■ Task description ■
Lines of the listing that contain "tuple" need to be copied.

▼

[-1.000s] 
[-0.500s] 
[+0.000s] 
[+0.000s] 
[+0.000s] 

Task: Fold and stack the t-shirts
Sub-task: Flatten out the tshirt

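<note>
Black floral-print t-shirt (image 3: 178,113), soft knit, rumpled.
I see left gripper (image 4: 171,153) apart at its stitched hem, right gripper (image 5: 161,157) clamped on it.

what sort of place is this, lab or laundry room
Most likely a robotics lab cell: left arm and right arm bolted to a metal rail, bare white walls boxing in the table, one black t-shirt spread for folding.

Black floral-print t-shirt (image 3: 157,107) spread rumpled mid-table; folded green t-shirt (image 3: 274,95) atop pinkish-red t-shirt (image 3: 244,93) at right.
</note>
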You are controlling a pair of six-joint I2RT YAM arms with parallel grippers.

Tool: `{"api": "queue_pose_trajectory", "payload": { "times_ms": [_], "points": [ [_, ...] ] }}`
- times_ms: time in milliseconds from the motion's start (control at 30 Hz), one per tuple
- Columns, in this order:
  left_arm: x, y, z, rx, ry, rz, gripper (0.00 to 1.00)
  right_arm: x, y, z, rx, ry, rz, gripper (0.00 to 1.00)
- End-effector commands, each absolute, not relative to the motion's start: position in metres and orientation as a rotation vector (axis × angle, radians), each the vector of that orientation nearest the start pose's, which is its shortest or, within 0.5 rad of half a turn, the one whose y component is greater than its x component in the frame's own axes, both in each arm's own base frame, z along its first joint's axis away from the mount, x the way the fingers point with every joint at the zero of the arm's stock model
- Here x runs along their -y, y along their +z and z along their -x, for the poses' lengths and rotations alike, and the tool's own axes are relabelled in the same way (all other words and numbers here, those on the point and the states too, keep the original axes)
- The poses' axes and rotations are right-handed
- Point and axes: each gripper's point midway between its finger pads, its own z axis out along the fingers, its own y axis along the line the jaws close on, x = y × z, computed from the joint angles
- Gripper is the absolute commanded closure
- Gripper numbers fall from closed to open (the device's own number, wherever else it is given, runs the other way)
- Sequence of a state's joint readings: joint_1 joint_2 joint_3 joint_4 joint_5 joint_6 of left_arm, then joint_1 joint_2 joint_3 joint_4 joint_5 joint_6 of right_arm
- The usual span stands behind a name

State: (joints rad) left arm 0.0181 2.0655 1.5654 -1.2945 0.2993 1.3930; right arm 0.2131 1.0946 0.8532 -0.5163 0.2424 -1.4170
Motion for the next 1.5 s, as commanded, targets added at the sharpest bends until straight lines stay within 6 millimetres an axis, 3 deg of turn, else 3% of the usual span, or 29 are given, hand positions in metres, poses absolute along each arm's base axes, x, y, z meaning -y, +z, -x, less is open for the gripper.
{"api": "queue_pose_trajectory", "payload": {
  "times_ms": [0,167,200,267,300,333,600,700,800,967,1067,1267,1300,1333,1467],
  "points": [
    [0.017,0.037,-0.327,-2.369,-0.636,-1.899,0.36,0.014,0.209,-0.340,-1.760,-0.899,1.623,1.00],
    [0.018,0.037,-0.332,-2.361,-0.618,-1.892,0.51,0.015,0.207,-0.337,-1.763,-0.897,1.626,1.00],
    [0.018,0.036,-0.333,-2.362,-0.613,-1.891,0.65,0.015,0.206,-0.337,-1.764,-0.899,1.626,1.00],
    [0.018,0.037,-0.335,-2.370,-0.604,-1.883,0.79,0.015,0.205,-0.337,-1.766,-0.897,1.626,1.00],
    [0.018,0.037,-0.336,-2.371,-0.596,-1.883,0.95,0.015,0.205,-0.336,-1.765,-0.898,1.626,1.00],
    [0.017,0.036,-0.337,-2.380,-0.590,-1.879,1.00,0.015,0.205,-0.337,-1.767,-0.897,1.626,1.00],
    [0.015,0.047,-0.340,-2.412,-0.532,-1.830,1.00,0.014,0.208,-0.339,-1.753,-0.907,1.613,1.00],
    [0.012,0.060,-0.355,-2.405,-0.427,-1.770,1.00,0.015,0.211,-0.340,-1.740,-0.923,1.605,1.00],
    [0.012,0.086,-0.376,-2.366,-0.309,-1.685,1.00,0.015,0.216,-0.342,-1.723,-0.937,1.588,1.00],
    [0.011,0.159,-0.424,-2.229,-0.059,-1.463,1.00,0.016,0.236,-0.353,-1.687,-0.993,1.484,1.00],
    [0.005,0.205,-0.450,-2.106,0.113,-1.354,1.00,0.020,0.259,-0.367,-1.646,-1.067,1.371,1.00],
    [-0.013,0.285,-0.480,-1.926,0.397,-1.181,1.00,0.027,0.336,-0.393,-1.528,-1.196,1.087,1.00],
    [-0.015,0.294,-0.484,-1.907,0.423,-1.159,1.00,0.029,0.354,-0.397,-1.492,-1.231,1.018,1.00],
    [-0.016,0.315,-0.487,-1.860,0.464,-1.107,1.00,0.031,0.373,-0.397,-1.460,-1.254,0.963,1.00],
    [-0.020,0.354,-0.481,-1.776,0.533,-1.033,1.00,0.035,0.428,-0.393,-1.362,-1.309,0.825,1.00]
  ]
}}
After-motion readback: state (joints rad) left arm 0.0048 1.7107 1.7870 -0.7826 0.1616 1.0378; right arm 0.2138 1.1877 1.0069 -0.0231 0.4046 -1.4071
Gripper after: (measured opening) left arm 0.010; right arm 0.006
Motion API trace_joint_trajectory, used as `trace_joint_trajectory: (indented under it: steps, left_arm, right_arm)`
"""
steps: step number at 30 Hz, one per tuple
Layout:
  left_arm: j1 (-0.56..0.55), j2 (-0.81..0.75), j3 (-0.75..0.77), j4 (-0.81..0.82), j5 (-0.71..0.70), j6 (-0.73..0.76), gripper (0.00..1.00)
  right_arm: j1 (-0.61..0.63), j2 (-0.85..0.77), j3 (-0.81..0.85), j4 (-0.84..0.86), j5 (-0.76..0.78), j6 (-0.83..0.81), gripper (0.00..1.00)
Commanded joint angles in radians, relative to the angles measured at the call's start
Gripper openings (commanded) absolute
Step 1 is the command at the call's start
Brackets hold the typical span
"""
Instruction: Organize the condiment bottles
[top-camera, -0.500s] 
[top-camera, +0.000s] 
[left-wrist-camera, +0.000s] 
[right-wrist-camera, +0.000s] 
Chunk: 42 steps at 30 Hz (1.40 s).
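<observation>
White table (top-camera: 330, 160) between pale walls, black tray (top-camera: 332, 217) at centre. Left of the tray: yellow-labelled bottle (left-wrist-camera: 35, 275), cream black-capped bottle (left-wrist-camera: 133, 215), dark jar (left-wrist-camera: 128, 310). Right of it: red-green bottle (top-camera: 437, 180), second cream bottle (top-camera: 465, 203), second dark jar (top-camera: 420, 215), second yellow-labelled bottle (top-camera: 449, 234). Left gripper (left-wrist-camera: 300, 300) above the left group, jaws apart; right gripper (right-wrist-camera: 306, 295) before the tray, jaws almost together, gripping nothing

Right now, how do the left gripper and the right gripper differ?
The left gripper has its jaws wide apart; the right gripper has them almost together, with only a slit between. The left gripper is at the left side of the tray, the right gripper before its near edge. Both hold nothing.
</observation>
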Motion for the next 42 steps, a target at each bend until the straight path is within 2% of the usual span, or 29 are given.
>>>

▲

■ Answer box ■
- times_ms: time in milliseconds from the motion's start (control at 30 Hz), one per tuple
steps: step number at 30 Hz, one per tuple

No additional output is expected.